>>>>>

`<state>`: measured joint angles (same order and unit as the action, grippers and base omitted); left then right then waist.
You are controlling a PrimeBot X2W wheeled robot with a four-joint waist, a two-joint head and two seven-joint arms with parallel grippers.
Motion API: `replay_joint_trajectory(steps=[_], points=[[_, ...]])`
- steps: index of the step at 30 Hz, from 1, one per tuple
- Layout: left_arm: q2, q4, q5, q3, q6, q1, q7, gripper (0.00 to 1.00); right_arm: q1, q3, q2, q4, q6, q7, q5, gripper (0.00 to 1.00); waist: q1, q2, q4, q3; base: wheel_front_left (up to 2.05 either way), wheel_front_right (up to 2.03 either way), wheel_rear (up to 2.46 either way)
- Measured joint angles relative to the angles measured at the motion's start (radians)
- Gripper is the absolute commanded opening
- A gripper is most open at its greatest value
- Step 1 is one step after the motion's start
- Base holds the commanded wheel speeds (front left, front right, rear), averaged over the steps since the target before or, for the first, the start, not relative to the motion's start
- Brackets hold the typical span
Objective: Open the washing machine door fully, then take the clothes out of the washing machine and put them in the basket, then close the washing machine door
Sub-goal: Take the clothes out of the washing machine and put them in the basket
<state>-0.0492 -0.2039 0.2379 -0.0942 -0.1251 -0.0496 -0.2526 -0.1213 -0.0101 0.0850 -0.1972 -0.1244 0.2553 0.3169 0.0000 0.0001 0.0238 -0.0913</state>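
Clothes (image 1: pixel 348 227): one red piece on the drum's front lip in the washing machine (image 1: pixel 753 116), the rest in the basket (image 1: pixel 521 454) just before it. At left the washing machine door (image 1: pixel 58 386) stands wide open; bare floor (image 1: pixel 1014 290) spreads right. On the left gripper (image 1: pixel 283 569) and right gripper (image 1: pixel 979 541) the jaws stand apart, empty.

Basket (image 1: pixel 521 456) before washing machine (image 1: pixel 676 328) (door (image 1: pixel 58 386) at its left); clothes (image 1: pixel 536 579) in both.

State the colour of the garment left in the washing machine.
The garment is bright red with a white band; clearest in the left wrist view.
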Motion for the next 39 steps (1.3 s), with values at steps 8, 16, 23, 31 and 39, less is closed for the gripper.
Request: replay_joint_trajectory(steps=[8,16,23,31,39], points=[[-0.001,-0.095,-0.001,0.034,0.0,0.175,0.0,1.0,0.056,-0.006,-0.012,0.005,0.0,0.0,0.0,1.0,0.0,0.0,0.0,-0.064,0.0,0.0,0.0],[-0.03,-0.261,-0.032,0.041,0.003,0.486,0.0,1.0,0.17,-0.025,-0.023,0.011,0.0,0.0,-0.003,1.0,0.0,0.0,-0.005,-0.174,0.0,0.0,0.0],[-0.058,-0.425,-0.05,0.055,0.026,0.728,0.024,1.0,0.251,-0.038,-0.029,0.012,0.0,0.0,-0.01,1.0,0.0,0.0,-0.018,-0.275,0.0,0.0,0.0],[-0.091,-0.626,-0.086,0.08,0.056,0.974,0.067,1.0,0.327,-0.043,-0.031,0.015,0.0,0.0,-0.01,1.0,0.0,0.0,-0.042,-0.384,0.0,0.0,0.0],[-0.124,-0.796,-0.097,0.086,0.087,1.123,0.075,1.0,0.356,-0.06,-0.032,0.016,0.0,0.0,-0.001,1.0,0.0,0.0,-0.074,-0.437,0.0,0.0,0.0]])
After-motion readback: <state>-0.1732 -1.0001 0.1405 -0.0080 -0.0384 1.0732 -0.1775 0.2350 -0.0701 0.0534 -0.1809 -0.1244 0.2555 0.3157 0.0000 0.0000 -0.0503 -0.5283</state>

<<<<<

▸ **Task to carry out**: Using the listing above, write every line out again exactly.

▸ **Task output**:
`<state>`: measured joint angles (same order and unit as the action, grippers and base omitted); left then right then waist.
You are controlling a PrimeBot X2W wheeled robot with a four-joint waist, a two-joint head and two seven-joint arms with parallel grippers.
Motion API: `replay_joint_trajectory(steps=[_], points=[[_, ...]])`
- steps: index of the step at 30 Hz, from 1, one per tuple
- Layout: left_arm: q2, q4, q5, q3, q6, q1, q7, gripper (0.00 to 1.00); right_arm: q1, q3, q2, q4, q6, q7, q5, gripper (0.00 to 1.00); waist: q1, q2, q4, q3; base: wheel_front_left (up to 2.05 either way), wheel_front_right (up to 2.03 either way), wheel_rear (up to 2.46 either way)
- Measured joint angles relative to the angles measured at the motion's start (radians)
- Gripper is the absolute commanded opening
- A gripper is most open at its greatest value
- Step 1 is one step after the motion's start
- Base holds the commanded wheel speeds (front left, front right, rear), averaged over the steps since the target before or, for the first, the start, not relative to the motion's start
- Brackets hold the typical span
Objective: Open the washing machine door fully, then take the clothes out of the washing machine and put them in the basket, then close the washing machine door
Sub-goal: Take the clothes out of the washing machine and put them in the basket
<state>-0.0492 -0.2039 0.2379 -0.0942 -0.1251 -0.0496 -0.2526 -0.1213 -0.0101 0.0850 -0.1972 -0.1244 0.2553 0.3169 0.0000 0.0001 0.0238 -0.0913</state>
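Clothes (image 1: pixel 348 227): one red piece on the drum's front lip in the washing machine (image 1: pixel 753 116), the rest in the basket (image 1: pixel 521 454) just before it. At left the washing machine door (image 1: pixel 58 386) stands wide open; bare floor (image 1: pixel 1014 290) spreads right. On the left gripper (image 1: pixel 283 569) and right gripper (image 1: pixel 979 541) the jaws stand apart, empty.

Basket (image 1: pixel 521 456) before washing machine (image 1: pixel 676 328) (door (image 1: pixel 58 386) at its left); clothes (image 1: pixel 536 579) in both.

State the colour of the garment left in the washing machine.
The garment is bright red with a white band; clearest in the left wrist view.
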Motion for the next 39 steps (1.3 s), with values at steps 8, 16, 23, 31 and 39, less is closed for the gripper.
Request: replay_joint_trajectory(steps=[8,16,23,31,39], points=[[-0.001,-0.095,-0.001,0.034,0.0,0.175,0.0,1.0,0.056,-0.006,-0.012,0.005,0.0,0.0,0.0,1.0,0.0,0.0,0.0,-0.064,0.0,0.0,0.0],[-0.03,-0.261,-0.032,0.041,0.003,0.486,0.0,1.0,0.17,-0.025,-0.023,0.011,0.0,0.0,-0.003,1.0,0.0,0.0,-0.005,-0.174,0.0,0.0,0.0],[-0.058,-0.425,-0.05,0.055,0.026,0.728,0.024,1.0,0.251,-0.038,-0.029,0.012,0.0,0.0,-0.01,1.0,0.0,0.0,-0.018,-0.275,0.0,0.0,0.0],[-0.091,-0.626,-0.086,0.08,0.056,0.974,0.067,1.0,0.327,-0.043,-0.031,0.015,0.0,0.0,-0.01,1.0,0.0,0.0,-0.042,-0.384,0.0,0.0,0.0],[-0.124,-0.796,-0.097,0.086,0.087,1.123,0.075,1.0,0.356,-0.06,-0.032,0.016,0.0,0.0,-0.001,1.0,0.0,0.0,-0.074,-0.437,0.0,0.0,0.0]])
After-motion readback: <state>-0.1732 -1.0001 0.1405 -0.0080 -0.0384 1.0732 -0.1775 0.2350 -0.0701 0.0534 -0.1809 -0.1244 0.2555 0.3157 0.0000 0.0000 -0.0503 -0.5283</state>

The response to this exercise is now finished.